• _Task prompt_: The records below must be output exactly, without pictures.

Data extracted from a collection

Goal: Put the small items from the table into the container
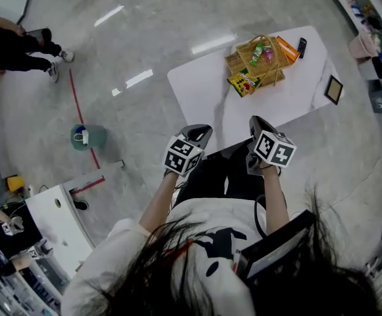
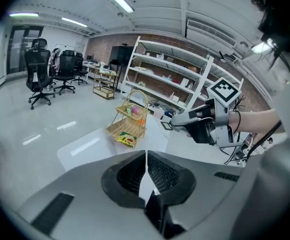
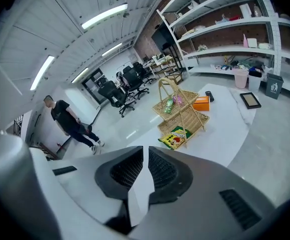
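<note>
A two-tier wicker basket [image 1: 262, 68] stands on the white table [image 1: 197, 87]. Its upper tier holds green and pink packets [image 1: 259, 51]. A yellow snack bag [image 1: 244, 82] lies at its lower tier's near edge, and an orange box [image 1: 286, 48] lies beside it. Both grippers hang over the person's lap, well short of the table. My left gripper [image 1: 203, 129] is shut and empty [image 2: 146, 154]. My right gripper [image 1: 255, 120] shows a thin slit between its fingertips with nothing in it [image 3: 148, 149]. The right gripper view shows the basket [image 3: 180, 111] and the snack bag [image 3: 175, 138] ahead.
A black phone [image 1: 301, 47] and a black-framed tablet [image 1: 334, 89] lie on the table's far side. On the floor to the left are a teal bin [image 1: 85, 137] and a red tape line [image 1: 79, 107]. A person in black [image 1: 13, 45] stands far left. Shelves [image 2: 185, 79] line the wall.
</note>
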Demonstrator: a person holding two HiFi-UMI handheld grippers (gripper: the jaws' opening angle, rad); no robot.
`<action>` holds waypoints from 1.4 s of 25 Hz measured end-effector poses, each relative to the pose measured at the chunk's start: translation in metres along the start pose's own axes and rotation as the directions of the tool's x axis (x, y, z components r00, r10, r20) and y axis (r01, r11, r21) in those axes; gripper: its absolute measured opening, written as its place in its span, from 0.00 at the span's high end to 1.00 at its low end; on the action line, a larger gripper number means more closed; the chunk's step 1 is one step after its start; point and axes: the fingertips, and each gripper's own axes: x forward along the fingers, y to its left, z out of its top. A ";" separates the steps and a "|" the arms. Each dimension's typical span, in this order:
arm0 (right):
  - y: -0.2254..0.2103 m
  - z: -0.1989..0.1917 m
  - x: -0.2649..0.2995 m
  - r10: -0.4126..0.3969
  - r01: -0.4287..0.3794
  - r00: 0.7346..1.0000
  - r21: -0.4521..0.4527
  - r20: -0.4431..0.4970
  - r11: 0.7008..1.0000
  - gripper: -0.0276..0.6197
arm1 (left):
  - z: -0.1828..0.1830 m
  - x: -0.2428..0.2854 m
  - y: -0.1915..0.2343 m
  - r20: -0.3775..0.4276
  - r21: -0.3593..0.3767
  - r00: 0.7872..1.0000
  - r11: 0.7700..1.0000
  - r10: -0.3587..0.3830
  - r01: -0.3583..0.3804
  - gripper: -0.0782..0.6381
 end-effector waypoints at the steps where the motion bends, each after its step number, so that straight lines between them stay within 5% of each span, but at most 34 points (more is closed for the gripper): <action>1: 0.005 -0.004 -0.007 0.005 -0.005 1.000 -0.005 0.005 1.000 0.89 | -0.002 -0.004 -0.003 0.005 -0.003 1.000 1.000 0.000 0.000 0.88; 15: 0.031 -0.050 -0.092 0.051 -0.051 0.999 -0.061 -0.014 0.997 0.92 | -0.012 -0.038 -0.049 0.056 -0.026 0.998 1.000 -0.004 0.005 0.88; 25: 0.012 -0.075 -0.173 0.088 -0.085 0.996 -0.131 0.012 0.988 0.93 | 0.003 -0.049 -0.145 0.125 0.047 0.992 0.999 -0.016 0.010 0.88; 35: -0.001 -0.133 -0.242 0.140 -0.137 0.990 -0.183 0.003 0.974 0.93 | -0.032 -0.085 -0.228 0.196 0.018 0.981 1.000 0.012 -0.016 0.88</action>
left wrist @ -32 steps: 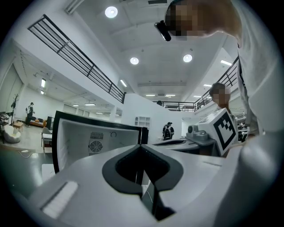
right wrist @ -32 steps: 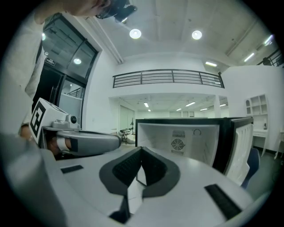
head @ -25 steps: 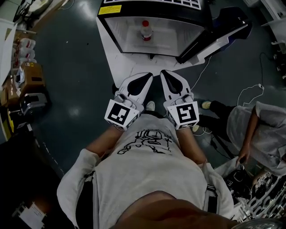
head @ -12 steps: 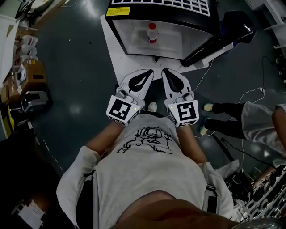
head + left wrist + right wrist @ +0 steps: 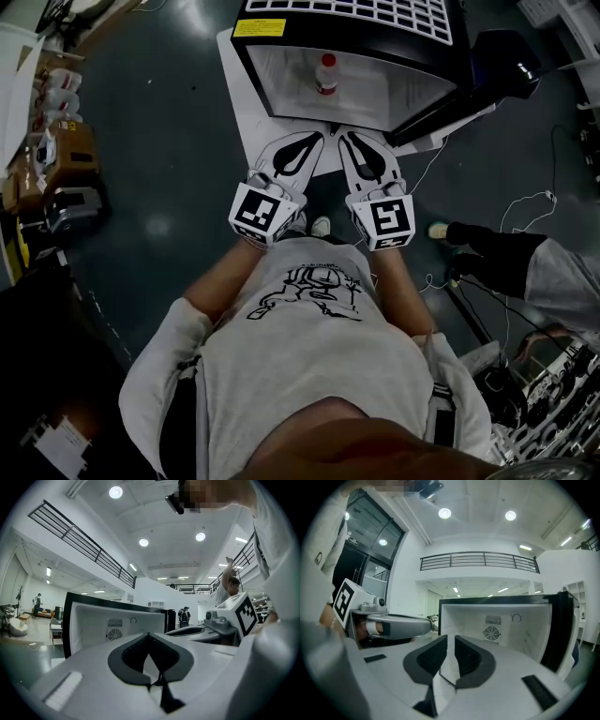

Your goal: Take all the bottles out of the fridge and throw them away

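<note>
Left gripper (image 5: pixel 316 141) is held level in front of the person's torso, its jaws closed tip to tip with nothing between them; the left gripper view (image 5: pixel 149 637) confirms the pads meeting at the point and gripping nothing. Right gripper (image 5: pixel 347 139) sits just beside it, parallel and pointing the same way, and its jaws are likewise closed to a thin slit and empty, as the right gripper view (image 5: pixel 451 641) shows. Each carries its marker cube at the near end, left cube (image 5: pixel 260 211) and right cube (image 5: pixel 386 220), close against the person's pale printed shirt (image 5: pixel 309 309). Both sets of tips lie over the near edge of a white board (image 5: pixel 242 103) lying on the dark floor (image 5: pixel 169 141). On that board, just beyond the tips, stands the small black fridge (image 5: pixel 441 56), front open towards the person, with its door (image 5: pixel 497 66) swung out to the right. The bottle (image 5: pixel 325 73), red-capped with a pale label, stands upright inside the white interior, nearer its left side, apart from both grippers. A round fan grille (image 5: pixel 491 633) is set in the fridge's rear wall. A yellow label (image 5: pixel 259 28) sits on the fridge top. To the right, another person's legs (image 5: pixel 497 262) are on the floor, well apart from the fridge.
</note>
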The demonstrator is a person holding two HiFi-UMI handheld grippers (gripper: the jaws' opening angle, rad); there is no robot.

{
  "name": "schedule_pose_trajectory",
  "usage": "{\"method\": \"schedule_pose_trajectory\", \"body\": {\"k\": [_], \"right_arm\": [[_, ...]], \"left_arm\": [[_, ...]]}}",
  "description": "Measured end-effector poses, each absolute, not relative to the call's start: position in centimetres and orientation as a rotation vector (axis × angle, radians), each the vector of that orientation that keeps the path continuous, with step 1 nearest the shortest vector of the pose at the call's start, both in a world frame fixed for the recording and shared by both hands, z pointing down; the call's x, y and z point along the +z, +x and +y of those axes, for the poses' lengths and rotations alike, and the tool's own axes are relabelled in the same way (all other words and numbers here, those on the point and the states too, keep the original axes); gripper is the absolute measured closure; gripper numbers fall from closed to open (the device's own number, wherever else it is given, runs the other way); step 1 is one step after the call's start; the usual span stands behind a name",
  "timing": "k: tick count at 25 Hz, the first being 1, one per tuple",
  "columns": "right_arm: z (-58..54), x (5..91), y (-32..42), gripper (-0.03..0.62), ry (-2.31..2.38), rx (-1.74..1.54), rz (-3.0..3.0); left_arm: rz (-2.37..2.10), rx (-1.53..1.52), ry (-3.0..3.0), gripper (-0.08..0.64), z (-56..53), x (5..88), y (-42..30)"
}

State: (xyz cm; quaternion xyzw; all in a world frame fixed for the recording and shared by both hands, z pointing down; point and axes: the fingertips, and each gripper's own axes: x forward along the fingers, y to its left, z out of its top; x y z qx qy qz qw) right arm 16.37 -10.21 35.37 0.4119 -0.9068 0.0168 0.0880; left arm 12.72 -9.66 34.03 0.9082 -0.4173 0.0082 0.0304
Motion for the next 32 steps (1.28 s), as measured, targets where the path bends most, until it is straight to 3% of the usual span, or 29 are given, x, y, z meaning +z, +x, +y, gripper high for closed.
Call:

• _Expected output_:
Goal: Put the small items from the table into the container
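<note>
A two-tier wicker basket [image 1: 262, 68] stands on the white table [image 1: 197, 87]. Its upper tier holds green and pink packets [image 1: 259, 51]. A yellow snack bag [image 1: 244, 82] lies at its lower tier's near edge, and an orange box [image 1: 286, 48] lies beside it. Both grippers hang over the person's lap, well short of the table. My left gripper [image 1: 203, 129] is shut and empty [image 2: 146, 154]. My right gripper [image 1: 255, 120] shows a thin slit between its fingertips with nothing in it [image 3: 148, 149]. The right gripper view shows the basket [image 3: 180, 111] and the snack bag [image 3: 175, 138] ahead.
A black phone [image 1: 301, 47] and a black-framed tablet [image 1: 334, 89] lie on the table's far side. On the floor to the left are a teal bin [image 1: 85, 137] and a red tape line [image 1: 79, 107]. A person in black [image 1: 13, 45] stands far left. Shelves [image 2: 185, 79] line the wall.
</note>
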Demonstrator: a person holding two HiFi-UMI handheld grippers (gripper: the jaws' opening angle, rad); no robot.
`<action>` holds waypoints from 1.4 s of 25 Hz measured end-effector poses, each relative to the pose measured at the chunk's start: translation in metres along the start pose's own axes and rotation as the directions of the tool's x axis (x, y, z components r00, r10, r20) and y axis (r01, r11, r21) in those axes; gripper: its absolute measured opening, written as its place in its span, from 0.00 at the span's high end to 1.00 at its low end; on the action line, a larger gripper number means more closed; the chunk's step 1 is one step after its start; point and axes: the fingertips, and each gripper's own axes: x forward along the fingers, y to its left, z out of its top. A ";" separates the steps and a "|" the arms. Each dimension's typical span, in this order:
arm0 (right):
  - y: -0.2254..0.2103 m
  - z: -0.1989..0.1917 m
  - x: -0.2649..0.2995 m
  - r10: -0.4126..0.3969
  - r01: -0.4287..0.3794
  - r00: 0.7346..1.0000
  - r21: -0.4521..0.4527
  - r20: -0.4431..0.4970
  - r11: 0.7008..1.0000
  - gripper: -0.0276..0.6197
arm1 (left):
  - z: -0.1828..0.1830 m
  - x: -0.2428..0.2854 m
  - y: -0.1915..0.2343 m
  - r20: -0.3775..0.4276
  - r21: -0.3593..0.3767
  - r00: 0.7872..1.0000
  - r11: 0.7700..1.0000
  - r10: -0.3587..0.3830
  - r01: -0.3583..0.3804
  - gripper: -0.0782..0.6381
 end-effector waypoints at the steps where the motion bends, each after its step number, so that straight lines between them stay within 5% of each span, but at most 34 points (more is closed for the gripper): <action>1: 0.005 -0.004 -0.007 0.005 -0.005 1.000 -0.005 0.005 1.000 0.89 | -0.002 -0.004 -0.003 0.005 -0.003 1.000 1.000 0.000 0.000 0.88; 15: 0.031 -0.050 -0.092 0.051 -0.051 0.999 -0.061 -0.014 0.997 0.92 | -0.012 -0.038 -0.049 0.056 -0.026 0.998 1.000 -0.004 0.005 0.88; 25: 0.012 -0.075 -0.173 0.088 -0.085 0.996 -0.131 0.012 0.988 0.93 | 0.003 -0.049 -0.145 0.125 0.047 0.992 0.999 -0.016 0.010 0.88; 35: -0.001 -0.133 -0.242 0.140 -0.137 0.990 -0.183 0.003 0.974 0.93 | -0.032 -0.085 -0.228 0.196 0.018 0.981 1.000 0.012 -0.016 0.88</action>
left wrist @ -32 steps: 
right wrist @ -32 steps: 
head @ -25 steps: 
head @ -12 steps: 
head + left wrist + right wrist @ +0 steps: 

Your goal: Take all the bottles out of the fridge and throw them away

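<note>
Left gripper (image 5: pixel 316 141) is held level in front of the person's torso, its jaws closed tip to tip with nothing between them; the left gripper view (image 5: pixel 149 637) confirms the pads meeting at the point and gripping nothing. Right gripper (image 5: pixel 347 139) sits just beside it, parallel and pointing the same way, and its jaws are likewise closed to a thin slit and empty, as the right gripper view (image 5: pixel 451 641) shows. Each carries its marker cube at the near end, left cube (image 5: pixel 260 211) and right cube (image 5: pixel 386 220), close against the person's pale printed shirt (image 5: pixel 309 309). Both sets of tips lie over the near edge of a white board (image 5: pixel 242 103) lying on the dark floor (image 5: pixel 169 141). On that board, just beyond the tips, stands the small black fridge (image 5: pixel 441 56), front open towards the person, with its door (image 5: pixel 497 66) swung out to the right. The bottle (image 5: pixel 325 73), red-capped with a pale label, stands upright inside the white interior, nearer its left side, apart from both grippers. A round fan grille (image 5: pixel 491 633) is set in the fridge's rear wall. A yellow label (image 5: pixel 259 28) sits on the fridge top. To the right, another person's legs (image 5: pixel 497 262) are on the floor, well apart from the fridge.
</note>
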The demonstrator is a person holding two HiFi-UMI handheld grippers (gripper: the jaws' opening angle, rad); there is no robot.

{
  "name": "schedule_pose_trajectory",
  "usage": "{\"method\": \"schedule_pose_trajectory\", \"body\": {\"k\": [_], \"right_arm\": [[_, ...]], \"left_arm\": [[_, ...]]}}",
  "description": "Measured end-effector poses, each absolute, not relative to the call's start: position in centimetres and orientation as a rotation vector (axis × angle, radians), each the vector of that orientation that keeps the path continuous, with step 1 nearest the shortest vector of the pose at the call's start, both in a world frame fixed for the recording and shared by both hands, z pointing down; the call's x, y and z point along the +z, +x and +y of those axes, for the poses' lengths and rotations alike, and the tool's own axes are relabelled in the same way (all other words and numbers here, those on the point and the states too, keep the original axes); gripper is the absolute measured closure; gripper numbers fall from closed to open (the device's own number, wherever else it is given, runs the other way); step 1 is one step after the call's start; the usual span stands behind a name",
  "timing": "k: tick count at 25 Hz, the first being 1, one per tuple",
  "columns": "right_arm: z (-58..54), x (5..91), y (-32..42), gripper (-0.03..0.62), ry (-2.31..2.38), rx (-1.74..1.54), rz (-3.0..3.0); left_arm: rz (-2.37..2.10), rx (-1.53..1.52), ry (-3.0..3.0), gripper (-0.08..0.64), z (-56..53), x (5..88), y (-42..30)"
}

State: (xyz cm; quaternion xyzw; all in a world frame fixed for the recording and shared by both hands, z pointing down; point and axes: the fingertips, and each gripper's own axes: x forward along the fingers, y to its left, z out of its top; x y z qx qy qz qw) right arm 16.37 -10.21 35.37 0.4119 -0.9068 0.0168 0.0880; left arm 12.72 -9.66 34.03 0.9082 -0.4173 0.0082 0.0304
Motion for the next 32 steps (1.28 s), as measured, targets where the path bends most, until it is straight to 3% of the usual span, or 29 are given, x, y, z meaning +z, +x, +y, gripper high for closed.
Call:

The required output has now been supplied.